Visualizing predictions with saliency maps
We use saliency maps26 to see which regions of the input image were most influential in the decision the network makes, and thus allowing us to estimate how our neural network makes a prediction for which instance it believes the image belongs to. Given an image and the class a model has predicted for it, we can track the origin of the signals propagating through the network that led to the given classification, ie we can highlight the image regions that most influenced the model’s instance classification choice. Figure 7 shows saliency maps generated by our best single model (EfficientNet-b6 on images-per-instance ≥ 6) overlaid on the original image for clarity. A higher intensity (darker red) saliency indicates that the pixels were highly influential in the model’s decision. Our models do not demonstrate an over-reliance on any one feature in its predictions: Fig. 7a shows examples where the boundary of the object, ie its shape, led to correct classification. Figure 7b instead shows examples where the finer details on the surface of the objects are most salient to correct classification. We did not find any one feature in saliency that correlates with incorrect classifications.
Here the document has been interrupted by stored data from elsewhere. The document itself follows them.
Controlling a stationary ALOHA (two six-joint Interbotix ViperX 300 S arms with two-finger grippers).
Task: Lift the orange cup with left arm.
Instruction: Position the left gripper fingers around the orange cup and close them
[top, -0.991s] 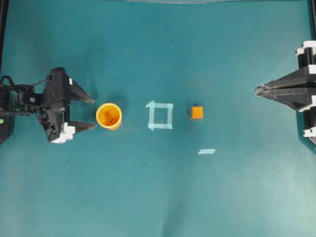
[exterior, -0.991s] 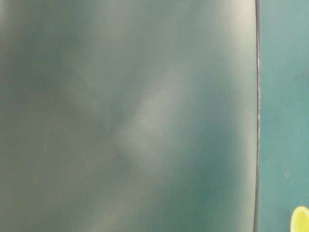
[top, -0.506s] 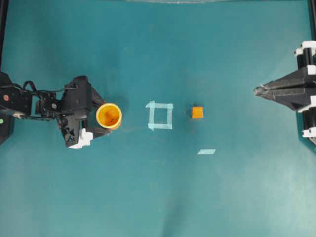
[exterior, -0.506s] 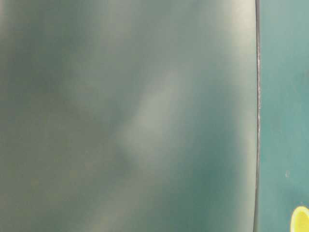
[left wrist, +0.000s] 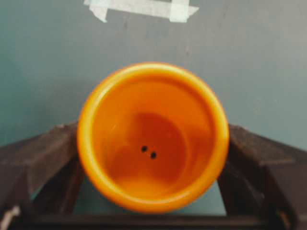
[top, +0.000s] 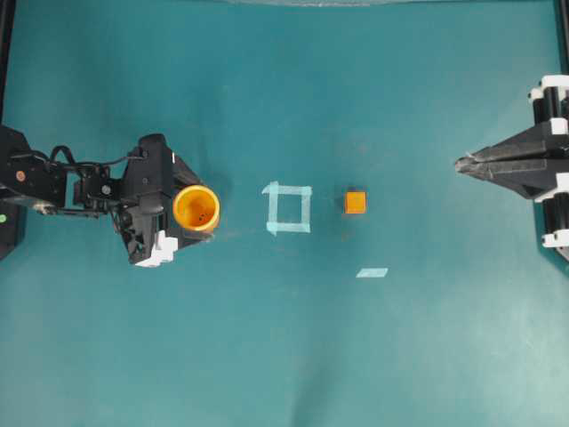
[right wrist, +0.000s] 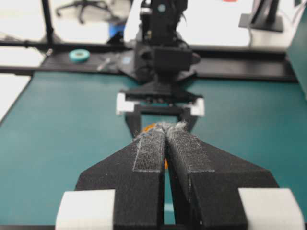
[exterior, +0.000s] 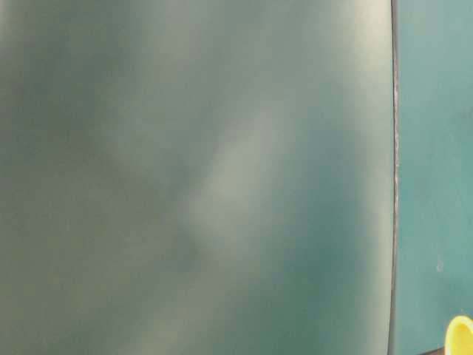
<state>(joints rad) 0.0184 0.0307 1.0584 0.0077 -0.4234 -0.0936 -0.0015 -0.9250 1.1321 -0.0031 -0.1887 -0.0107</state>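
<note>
Orange cup (top: pixel 196 208) upright on the teal table (top: pixel 284 356), left of a square tape outline (top: pixel 288 208). Left gripper (top: pixel 182 209) spread wide, one finger (left wrist: pixel 43 158) on each side of the cup; from the wrist view they sit beside its wall, contact not clear. Cup not lifted. Two dark specks on the cup's floor. Small orange cube (top: pixel 355 202) right of the square, tape strip (top: pixel 372 272) nearby. Right gripper (top: pixel 462 163) at the far right edge, fingertips pressed together, holding nothing.
</note>
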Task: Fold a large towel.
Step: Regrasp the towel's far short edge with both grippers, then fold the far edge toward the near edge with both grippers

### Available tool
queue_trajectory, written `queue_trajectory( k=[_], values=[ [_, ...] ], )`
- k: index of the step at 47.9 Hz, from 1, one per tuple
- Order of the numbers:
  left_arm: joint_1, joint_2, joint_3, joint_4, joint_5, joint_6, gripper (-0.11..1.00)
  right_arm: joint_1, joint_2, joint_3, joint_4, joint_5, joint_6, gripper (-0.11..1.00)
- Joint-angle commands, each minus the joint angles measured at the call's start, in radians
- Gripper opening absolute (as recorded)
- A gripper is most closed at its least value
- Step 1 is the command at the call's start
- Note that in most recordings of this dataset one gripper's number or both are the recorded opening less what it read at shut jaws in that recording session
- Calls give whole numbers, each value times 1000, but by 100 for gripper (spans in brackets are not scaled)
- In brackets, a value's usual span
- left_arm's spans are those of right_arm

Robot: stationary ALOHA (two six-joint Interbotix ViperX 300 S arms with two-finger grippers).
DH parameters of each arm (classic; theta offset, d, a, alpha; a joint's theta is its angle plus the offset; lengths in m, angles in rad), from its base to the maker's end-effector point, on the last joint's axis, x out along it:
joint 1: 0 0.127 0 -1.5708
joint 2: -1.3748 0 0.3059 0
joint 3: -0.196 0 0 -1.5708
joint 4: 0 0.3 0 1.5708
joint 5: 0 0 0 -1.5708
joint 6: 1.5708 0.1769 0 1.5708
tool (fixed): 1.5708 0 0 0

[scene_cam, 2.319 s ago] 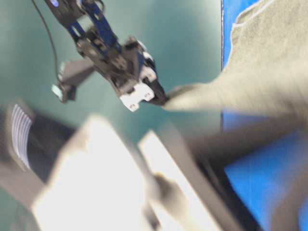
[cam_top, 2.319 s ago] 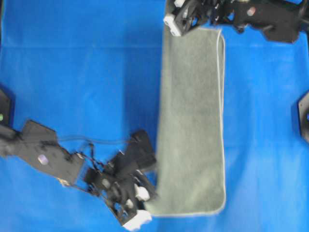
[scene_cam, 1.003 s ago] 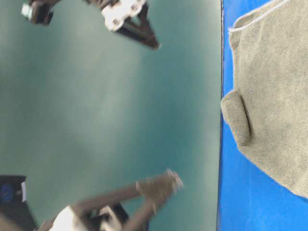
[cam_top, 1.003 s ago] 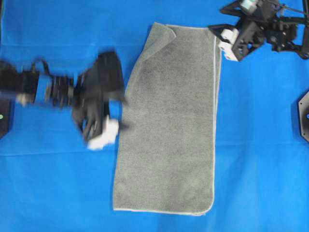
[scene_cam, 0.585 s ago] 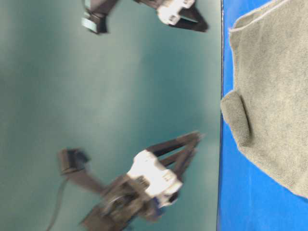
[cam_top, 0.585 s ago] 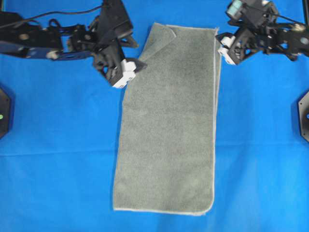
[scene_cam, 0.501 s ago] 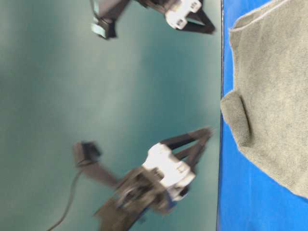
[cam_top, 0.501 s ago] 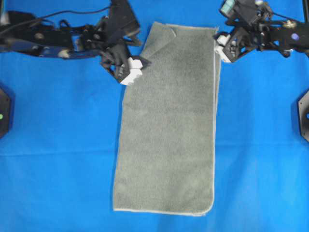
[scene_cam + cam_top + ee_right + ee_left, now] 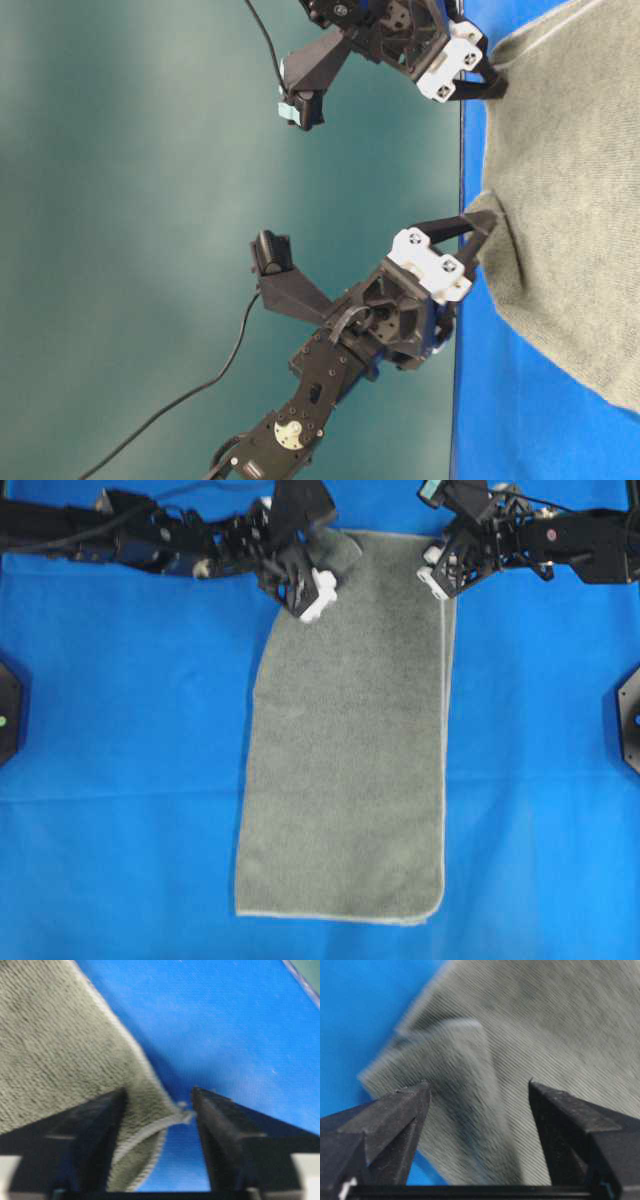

However, it is often the case that incorrectly classified objects exhibit a more scattered saliency as in Fig. 7c. Such incorrect saliency maps still appear to somewhat attend to the shape/details of the objects, although to a much lesser degree than the correctly classified counterparts in Fig. 7a, b. For example, objects in Fig. 7c demonstrate regions of saliency spread thinly across the background. Yet some of the saliency is still overlaid around the shape of the objects (middle and right objects), or the details (seen on the base of the leftmost object in Fig. 7c). This behavior is typical of a less confident prediction, where the model is still aware of the features in the object, but is unable to exploit them confidently in classification.

Saliency maps26 generated from our best model on images-per-instance ≥ 6 (EfficientNet-b6) to visualize which regions in the image are most influential in choosing the instance. The saliency map is overlaid on the original image for clarity. The darker red regions indicate a higher intensity score.